EXERCISE INSTRUCTIONS: Look down the entries below and report how many lines hold the string "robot"; write nothing else.

MATERIAL FOR THIS EXERCISE START

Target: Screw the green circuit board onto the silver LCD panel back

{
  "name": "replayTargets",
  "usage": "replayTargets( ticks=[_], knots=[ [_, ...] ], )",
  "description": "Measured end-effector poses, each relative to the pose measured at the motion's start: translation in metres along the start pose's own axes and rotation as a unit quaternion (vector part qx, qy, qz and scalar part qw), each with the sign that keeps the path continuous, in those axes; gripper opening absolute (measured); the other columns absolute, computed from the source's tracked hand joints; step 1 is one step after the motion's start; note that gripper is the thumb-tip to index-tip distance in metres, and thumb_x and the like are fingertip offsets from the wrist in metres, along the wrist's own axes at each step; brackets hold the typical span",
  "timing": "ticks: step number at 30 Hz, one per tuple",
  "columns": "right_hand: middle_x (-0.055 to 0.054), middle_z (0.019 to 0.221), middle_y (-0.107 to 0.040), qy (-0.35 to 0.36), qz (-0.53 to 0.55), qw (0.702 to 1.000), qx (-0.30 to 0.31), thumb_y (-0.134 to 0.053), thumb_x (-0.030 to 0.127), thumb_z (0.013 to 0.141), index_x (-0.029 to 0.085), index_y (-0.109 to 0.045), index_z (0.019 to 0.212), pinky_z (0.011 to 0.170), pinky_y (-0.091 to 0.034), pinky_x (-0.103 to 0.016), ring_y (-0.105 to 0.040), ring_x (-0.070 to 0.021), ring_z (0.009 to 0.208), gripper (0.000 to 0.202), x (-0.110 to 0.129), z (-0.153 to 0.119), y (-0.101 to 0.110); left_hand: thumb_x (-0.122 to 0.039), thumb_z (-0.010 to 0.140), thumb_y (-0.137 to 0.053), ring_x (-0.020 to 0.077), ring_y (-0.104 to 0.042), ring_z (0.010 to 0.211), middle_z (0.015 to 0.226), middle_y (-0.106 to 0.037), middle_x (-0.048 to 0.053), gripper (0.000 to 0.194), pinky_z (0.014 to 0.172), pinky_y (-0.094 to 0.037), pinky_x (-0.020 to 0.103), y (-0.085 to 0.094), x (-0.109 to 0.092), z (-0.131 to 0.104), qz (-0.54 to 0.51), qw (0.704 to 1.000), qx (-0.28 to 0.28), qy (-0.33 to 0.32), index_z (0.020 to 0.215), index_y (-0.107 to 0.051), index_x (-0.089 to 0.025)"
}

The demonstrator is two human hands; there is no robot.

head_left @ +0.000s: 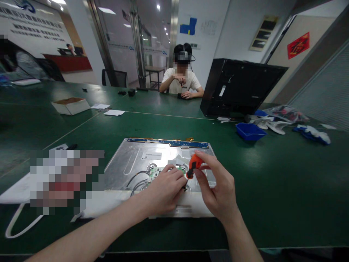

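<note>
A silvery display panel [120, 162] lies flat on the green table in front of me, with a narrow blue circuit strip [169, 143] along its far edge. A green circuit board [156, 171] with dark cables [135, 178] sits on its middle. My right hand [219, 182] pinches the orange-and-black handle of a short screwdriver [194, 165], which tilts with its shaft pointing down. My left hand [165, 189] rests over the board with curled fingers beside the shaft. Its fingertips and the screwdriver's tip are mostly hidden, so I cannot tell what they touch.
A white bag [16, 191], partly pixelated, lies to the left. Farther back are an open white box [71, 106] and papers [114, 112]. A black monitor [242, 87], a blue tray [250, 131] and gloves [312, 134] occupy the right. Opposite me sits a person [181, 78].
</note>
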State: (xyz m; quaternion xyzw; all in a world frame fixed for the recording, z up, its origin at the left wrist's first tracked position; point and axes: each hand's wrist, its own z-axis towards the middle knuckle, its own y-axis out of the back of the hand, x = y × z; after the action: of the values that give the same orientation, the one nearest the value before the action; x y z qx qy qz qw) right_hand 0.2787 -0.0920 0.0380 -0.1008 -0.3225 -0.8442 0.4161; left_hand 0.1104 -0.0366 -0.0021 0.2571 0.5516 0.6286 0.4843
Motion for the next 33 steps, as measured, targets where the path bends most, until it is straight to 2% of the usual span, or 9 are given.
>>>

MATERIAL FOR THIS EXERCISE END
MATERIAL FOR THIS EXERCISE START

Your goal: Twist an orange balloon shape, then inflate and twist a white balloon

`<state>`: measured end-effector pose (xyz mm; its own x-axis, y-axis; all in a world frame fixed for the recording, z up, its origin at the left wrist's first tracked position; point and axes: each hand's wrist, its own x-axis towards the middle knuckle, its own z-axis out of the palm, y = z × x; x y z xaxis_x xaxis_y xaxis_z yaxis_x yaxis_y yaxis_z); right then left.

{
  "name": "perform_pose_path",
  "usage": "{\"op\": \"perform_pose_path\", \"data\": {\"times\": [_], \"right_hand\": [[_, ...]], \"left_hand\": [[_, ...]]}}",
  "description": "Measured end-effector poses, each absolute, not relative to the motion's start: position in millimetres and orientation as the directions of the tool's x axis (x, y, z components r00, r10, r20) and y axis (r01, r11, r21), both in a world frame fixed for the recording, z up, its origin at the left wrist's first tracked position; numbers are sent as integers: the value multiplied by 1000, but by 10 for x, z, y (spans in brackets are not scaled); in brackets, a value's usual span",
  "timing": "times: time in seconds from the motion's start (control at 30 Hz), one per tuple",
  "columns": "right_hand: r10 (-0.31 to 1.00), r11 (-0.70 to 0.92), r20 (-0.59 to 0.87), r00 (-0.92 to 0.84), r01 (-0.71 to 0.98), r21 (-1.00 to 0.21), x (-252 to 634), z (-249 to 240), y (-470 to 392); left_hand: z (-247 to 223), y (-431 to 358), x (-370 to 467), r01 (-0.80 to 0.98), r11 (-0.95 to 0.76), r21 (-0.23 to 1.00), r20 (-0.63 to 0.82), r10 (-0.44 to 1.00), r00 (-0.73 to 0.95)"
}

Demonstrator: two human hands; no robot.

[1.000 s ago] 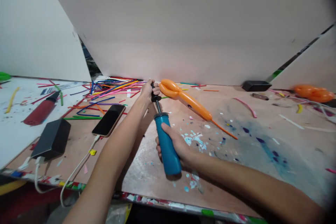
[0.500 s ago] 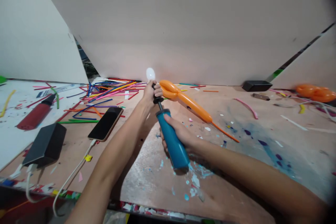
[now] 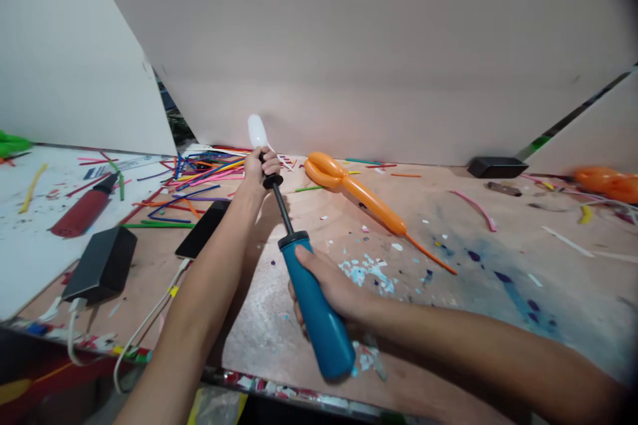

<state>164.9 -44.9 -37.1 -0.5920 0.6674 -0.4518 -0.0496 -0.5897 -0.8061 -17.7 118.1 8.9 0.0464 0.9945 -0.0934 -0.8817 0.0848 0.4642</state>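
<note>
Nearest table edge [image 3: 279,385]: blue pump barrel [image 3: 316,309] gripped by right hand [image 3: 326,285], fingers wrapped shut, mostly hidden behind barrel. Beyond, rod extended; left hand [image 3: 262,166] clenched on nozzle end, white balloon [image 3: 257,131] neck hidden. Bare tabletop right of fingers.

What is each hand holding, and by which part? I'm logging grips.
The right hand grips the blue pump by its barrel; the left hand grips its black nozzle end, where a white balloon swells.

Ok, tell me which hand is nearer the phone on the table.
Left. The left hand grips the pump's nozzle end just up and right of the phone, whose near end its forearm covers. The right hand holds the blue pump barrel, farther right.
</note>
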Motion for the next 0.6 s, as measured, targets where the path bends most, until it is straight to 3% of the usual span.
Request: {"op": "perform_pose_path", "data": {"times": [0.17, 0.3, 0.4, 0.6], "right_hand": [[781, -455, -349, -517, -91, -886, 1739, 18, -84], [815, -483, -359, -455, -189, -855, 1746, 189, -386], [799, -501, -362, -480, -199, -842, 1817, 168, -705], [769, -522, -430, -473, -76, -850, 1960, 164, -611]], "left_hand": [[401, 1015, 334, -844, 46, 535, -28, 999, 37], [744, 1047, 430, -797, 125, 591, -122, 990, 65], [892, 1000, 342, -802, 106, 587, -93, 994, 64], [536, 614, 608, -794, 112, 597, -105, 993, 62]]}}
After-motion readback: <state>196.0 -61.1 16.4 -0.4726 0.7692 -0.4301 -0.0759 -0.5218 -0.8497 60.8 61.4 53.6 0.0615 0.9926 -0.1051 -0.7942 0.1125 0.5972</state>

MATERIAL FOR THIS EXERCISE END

YOUR SOLUTION: 2